Closed teixeirak closed 3 years ago

teixeirak commented 3 years ago

@beckybanbury , @hmullerlandau , @bpbond , @ValentineHerr , @nkunert ,

As I'm going through responses to R1, I'm wondering if Table 1 ends up hurting the paper by coming across as too simplistic. To someone who starts by scanning the display items quickly (most of us, I think), it would be easy to get the impression that we're trying to present these as novel questions/hypotheses. That might explain R1's negative reaction, which makes sense when I look at it that way (noting that R1 clearly didn't give a careful review after getting a negative first impression).

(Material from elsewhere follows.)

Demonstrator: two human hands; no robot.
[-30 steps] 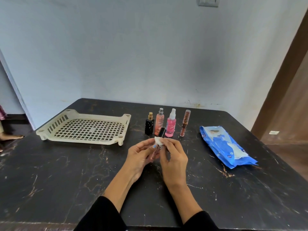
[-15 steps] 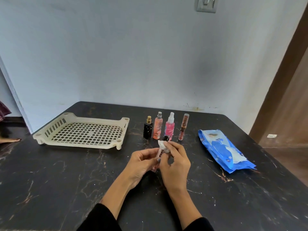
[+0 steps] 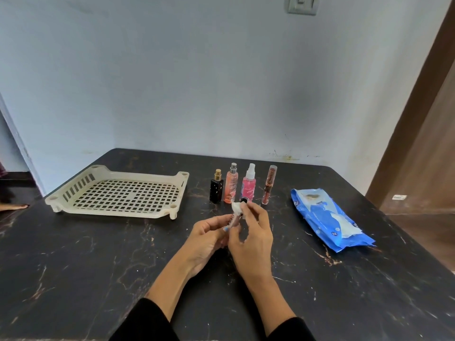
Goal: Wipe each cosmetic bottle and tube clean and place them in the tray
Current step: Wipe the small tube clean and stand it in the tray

At a minimum, I think we should find some way to present the table a differently so that it's clear from a first pass that this is intended as a review/synthesis, as opposed to us considering the questions novel. Offhand, I'm not sure how to best do that. Perhaps change questions to subheadings, drop the "hypothesis" terminology, and give a label such as "review of global patterns in C cycling, as synthesized here."?

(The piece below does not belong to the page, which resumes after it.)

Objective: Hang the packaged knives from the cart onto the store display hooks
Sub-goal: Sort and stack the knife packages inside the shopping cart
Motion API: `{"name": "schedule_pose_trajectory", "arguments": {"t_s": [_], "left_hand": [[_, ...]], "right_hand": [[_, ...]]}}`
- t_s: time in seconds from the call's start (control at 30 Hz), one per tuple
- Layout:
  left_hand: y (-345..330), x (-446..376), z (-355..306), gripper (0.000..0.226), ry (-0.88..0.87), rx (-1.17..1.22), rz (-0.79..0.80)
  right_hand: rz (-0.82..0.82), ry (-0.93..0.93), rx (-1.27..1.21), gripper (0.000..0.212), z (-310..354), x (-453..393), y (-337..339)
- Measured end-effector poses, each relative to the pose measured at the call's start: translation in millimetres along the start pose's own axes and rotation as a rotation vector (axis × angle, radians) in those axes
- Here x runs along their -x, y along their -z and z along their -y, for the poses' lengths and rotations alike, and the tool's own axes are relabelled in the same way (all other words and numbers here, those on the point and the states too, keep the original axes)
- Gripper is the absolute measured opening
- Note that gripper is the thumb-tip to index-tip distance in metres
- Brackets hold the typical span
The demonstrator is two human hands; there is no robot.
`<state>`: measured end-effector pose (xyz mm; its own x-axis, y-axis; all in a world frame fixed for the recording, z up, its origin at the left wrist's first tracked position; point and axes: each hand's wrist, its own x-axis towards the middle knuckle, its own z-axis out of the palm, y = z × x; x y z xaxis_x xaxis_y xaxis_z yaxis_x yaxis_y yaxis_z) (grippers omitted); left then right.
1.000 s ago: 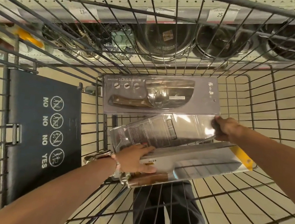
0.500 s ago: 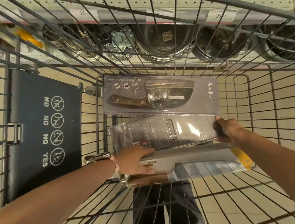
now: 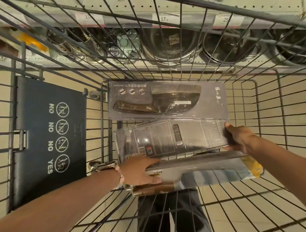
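Wire cart (image 3: pixel 274 118) over tiled floor (image 3: pixel 289 217); both hands grip one knife pack (image 3: pixel 174 137)

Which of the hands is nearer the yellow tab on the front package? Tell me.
Right. The right hand grips the middle package's end just above the yellow tab; the left hand is at the opposite, handle end.

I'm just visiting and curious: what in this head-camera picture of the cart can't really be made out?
- Display hooks: none clearly visible in the head view; cart wires and the top edge cut off the pegboard.
- Middle package: print too small, glare over it.
- Front package: the left hand covers its near end.
- Right hand: fingertips hidden under the middle package.
- Price tags: blurred.
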<state>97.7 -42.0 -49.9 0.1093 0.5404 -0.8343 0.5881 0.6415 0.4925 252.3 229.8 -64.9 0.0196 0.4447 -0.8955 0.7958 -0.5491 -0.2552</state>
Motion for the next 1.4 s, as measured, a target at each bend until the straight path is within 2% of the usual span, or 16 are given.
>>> {"name": "schedule_pose_trajectory", "arguments": {"t_s": [0.37,0.6,0.73,0.83,0.97,1.1,1.17,1.4], "left_hand": [[-8.0,-3.2,9.1,0.075,0.024,-0.203,-0.065],[-7.8,-6.1,11.6,0.104,0.087,-0.259,-0.210],[-7.0,-7.8,11.5,0.111,0.100,-0.243,-0.148],[-7.4,-4.8,10.2,0.103,0.087,-0.231,-0.133],[-11.1,-1.8,13.0,0.090,0.063,-0.247,-0.202],[-16.3,-2.6,12.9,0.095,0.061,-0.281,-0.205],[-14.1,-4.5,12.2,0.098,0.063,-0.301,-0.218],[12.9,-4.3,15.3,0.055,0.000,-0.235,-0.447]], "right_hand": [[0.021,-0.009,0.057,0.033,4.2,16.5,2.3],[0.128,-0.035,-0.034,0.026,2.4,13.8,7.1],[0.173,-0.020,-0.023,0.027,3.1,15.8,8.7],[0.205,-0.030,-0.027,0.026,2.0,17.0,10.1],[0.233,-0.034,-0.025,0.026,2.6,21.0,13.7],[0.224,-0.064,0.059,0.029,-6.7,23.3,19.7],[0.239,-0.084,-0.028,0.023,-11.6,24.0,20.8],[0.287,-0.119,-0.047,0.024,-2.4,24.4,23.2]]}}
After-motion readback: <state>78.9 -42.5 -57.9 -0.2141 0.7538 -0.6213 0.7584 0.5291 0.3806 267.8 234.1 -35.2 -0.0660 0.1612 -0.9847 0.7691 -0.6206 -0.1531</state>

bpbond commented 3 years ago

Hi @teixeirak – I think that's a reasonable concern (that Table 1 may have misled slightly). Maybe change "research questions" to "review questions", and "hypotheses" to "expectations"?

bpbond commented 3 years ago

Including the table here for easy reference. Screen Shot 2020-12-01 at 3 12 13 PM

hmullerlandau commented 3 years ago

I really like the table as a nice summary of what is done, but see the concern. Ben's proposed rewording would help, I think. Another option would be to add some additional information to the table to clarify the scope of our review. For example, for each C flux column, we could list the number of sites in the analyses (assuming it is the same for all the questions..?).

Another idea would be to put together a supplementary table that gives information on previous studies that have addressed these questions, using the same format, and perhaps referencing studies by number and giving the number of sites in parentheses, or something like that. This would clearly show how many more sites and more aspects this manuscript looks at relative to previous ones.

Helene

On Tue, Dec 1, 2020 at 3:13 PM Ben Bond-Lamberty notifications@github.com wrote:

Including the table here for easy reference. [image: Screen Shot 2020-12-01 at 3 12 13 PM] https://user-images.githubusercontent.com/1956468/100791797-b6119680-33e7-11eb-9155-1b2c5a0ddcce.png

— You are receiving this because you were mentioned. Reply to this email directly, view it on GitHub https://github.com/forc-db/Global_Productivity/issues/124#issuecomment-736791523, or unsubscribe https://github.com/notifications/unsubscribe-auth/ADVG5N3VX4MLGWIGWJCZTXLSSVE67ANCNFSM4UJOIRGQ .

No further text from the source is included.